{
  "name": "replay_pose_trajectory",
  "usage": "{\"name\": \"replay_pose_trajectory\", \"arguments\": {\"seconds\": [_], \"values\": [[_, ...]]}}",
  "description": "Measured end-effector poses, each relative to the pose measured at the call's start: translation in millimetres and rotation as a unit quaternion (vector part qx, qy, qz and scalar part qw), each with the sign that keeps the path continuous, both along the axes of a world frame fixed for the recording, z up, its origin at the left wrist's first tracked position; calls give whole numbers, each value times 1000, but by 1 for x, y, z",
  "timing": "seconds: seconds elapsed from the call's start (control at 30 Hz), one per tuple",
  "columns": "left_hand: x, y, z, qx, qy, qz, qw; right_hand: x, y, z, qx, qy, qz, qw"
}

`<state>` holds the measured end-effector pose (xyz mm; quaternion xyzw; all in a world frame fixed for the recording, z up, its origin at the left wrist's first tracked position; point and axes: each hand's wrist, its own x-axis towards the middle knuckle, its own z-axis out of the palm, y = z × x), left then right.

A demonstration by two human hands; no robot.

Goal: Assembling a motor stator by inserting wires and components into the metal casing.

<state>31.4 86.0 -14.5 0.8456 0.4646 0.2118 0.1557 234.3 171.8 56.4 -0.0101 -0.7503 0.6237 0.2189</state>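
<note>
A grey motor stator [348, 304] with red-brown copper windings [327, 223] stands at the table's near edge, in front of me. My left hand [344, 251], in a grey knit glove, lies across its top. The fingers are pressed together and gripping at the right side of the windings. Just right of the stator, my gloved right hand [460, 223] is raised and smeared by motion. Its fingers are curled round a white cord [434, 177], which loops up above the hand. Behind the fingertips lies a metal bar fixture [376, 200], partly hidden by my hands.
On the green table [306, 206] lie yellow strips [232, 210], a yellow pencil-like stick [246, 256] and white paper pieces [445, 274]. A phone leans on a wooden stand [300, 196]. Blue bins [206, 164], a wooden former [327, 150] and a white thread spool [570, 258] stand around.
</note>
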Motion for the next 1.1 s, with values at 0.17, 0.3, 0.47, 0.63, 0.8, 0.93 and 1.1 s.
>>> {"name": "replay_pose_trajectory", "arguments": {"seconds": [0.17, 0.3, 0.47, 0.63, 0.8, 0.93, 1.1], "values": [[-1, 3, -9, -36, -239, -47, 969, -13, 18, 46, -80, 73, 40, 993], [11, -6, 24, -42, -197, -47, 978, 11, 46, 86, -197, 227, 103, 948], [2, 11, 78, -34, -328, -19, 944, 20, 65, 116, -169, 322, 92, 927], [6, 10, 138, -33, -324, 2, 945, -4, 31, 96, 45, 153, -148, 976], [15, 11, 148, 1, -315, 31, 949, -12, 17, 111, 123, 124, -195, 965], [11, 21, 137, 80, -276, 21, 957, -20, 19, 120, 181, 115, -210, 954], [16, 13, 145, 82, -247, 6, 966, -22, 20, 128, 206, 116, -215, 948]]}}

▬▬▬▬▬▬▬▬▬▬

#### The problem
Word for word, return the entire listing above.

#### Expected answer
{
  "name": "replay_pose_trajectory",
  "usage": "{\"name\": \"replay_pose_trajectory\", \"arguments\": {\"seconds\": [_], \"values\": [[_, ...]]}}",
  "description": "Measured end-effector poses, each relative to the pose measured at the call's start: translation in millimetres and rotation as a unit quaternion (vector part qx, qy, qz and scalar part qw), each with the sign that keeps the path continuous, both along the axes of a world frame fixed for the recording, z up, its origin at the left wrist's first tracked position; calls give whole numbers, each value times 1000, but by 1 for x, y, z",
  "timing": "seconds: seconds elapsed from the call's start (control at 30 Hz), one per tuple",
  "columns": "left_hand: x, y, z, qx, qy, qz, qw; right_hand: x, y, z, qx, qy, qz, qw"
}

`<state>` holds the measured end-effector pose (xyz mm; quaternion xyzw; all in a world frame fixed for the recording, z up, its origin at the left wrist's first tracked position; point and axes: each hand's wrist, its own x-axis towards the middle knuckle, its own z-axis out of the palm, y = z × x), left then right.

A demonstration by two human hands; no robot.

Goal: Assembling a motor stator by inserting wires and components into the metal casing.

<state>31.4 86.0 -14.5 0.8456 0.4646 0.2118 0.1557 234.3 171.8 56.4 -0.0101 -0.7503 0.6237 0.2189</state>
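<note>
A grey motor stator [348, 304] with red-brown copper windings [327, 223] stands at the table's near edge, in front of me. My left hand [344, 251], in a grey knit glove, lies across its top. The fingers are pressed together and gripping at the right side of the windings. Just right of the stator, my gloved right hand [460, 223] is raised and smeared by motion. Its fingers are curled round a white cord [434, 177], which loops up above the hand. Behind the fingertips lies a metal bar fixture [376, 200], partly hidden by my hands.
On the green table [306, 206] lie yellow strips [232, 210], a yellow pencil-like stick [246, 256] and white paper pieces [445, 274]. A phone leans on a wooden stand [300, 196]. Blue bins [206, 164], a wooden former [327, 150] and a white thread spool [570, 258] stand around.
</note>
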Motion for the next 1.1 s, with values at 0.17, 0.3, 0.47, 0.63, 0.8, 0.93 and 1.1 s.
>>> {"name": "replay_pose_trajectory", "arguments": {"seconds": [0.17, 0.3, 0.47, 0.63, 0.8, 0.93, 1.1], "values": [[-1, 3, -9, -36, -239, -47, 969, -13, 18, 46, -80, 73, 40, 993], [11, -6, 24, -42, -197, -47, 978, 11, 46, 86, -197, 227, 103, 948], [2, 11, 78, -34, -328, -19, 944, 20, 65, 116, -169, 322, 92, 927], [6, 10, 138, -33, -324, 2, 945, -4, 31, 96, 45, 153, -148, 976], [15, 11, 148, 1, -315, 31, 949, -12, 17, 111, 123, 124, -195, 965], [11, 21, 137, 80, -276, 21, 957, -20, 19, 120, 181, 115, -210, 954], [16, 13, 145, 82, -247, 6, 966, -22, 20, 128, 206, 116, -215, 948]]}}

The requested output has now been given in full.